I miss my father every damn day, and its been 12 years. Allow yourself to grieve, its a nominal 2 year process.
 
Praying for you and your family to find some peace and comfort throughout all this. I lost my dad (stepfather since I was 5 yrs. old) eleven years ago, but I still "talk to him" often. It's more like some kind of prayer, I guess, but directed toward him. It's obviously very personal, and it helps me deal with how much I miss him. It's a way to keep him with me.
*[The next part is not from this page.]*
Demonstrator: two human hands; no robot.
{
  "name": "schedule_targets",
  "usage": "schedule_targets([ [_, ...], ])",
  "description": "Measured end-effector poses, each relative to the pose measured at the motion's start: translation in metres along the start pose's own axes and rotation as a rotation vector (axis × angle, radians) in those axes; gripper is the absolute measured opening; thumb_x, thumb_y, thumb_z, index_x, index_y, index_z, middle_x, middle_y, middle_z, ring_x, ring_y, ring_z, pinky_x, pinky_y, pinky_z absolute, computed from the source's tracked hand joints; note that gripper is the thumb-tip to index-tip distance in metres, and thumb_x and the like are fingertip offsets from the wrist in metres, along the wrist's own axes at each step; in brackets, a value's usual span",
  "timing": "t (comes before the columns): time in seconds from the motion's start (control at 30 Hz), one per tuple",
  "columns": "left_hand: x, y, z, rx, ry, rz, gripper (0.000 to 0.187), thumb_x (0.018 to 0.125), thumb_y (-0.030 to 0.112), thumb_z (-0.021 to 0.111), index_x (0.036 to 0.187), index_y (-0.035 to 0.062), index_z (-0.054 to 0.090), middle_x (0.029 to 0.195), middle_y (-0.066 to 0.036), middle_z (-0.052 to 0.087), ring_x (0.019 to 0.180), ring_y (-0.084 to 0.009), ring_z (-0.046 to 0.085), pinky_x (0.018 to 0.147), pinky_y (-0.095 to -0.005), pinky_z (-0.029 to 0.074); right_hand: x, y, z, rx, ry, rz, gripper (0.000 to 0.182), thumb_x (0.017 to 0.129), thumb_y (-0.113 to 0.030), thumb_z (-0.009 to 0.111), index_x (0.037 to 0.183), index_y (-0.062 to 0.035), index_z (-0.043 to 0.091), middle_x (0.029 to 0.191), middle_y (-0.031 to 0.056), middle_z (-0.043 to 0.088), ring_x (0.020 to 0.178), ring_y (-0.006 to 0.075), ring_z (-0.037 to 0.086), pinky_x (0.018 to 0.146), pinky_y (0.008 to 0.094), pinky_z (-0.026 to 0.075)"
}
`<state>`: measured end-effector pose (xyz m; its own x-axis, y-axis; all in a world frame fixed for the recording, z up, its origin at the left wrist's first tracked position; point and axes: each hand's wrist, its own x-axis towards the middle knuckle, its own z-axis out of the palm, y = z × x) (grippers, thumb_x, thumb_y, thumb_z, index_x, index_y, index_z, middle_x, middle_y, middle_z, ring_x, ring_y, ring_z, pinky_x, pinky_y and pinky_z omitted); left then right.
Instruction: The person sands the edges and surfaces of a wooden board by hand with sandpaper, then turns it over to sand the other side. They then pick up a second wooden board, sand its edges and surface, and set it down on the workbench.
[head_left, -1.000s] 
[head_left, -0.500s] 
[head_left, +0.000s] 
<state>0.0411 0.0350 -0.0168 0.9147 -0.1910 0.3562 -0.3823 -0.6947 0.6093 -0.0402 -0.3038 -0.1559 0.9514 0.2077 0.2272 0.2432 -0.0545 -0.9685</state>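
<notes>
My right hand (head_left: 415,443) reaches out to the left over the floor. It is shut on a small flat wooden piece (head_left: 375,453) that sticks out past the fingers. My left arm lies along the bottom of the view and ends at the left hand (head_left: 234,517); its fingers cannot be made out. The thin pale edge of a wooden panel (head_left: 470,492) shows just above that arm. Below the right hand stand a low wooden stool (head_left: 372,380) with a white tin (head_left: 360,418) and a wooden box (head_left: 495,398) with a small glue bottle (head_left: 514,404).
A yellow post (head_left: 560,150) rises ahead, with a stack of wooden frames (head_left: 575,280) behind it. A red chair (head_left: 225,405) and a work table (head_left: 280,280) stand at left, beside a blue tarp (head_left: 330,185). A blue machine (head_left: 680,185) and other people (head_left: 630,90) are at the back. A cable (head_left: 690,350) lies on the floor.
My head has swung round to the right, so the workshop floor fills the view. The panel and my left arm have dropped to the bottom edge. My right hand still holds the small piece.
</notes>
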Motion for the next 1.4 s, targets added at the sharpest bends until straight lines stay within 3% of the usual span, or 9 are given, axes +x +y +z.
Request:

Hang in there, @rhanna. Being there for your mom will not only help her out, but will also ultimately help you to heal, as well.

God Bless.
 
My Mother battled breast cancer for 8 yrs. She should have been dead in 6 months after her diagnosis. Chemo was brutal on her. I treated cancer patients for 10 yrs an knew that when it hit her liver that was it. I remember her being in the hospital and her talking to my Aunt. She said “I’m done”. We had our lawyer come to the hospital and she made some final changes to her will. I took her out of the hospital and brought her to her home for hospice care. Within 48 hrs she was gone with her dog in bed at her side and my 3 sisters and I beside her. She went out on her own terms at home peacefully. There is no better way to leave this life. We all have to face death at some time. it’s a gift to do it on our terms. I miss her dearly.